Problem ▸ Please restate the listing word for word, omitting the images.
###
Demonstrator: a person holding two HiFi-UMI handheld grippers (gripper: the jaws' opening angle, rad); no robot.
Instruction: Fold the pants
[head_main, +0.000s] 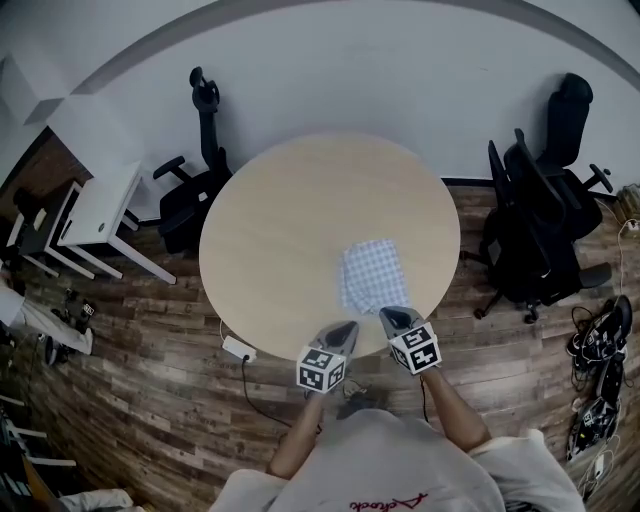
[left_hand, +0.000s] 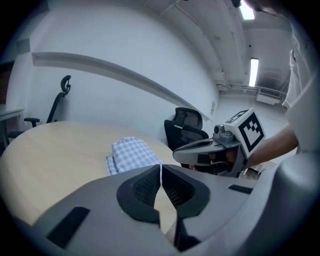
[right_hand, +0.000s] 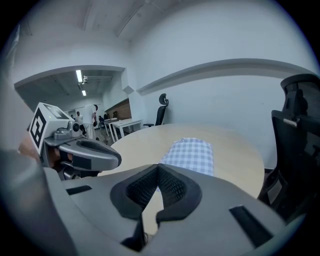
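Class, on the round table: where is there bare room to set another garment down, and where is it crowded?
Bare: the left half and far side of the table, beyond the pants; also a narrower strip between pants and right rim. Crowded: the near edge, where the left gripper and right gripper hang by the pants.

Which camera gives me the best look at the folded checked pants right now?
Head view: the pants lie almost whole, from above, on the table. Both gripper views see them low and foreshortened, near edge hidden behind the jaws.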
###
Solution to the problem ▸
Demonstrator: a person holding two HiFi-UMI handheld grippers (gripper: the jaws' opening angle, rad); no robot.
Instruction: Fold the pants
[head_main, +0.000s] 
[left_hand, +0.000s] 
[right_hand, +0.000s] 
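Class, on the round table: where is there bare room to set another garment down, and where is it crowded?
Bare: the left half and far side of the table, beyond the pants; also a narrower strip between pants and right rim. Crowded: the near edge, where the left gripper and right gripper hang by the pants.

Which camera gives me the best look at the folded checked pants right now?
Head view: the pants lie almost whole, from above, on the table. Both gripper views see them low and foreshortened, near edge hidden behind the jaws.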

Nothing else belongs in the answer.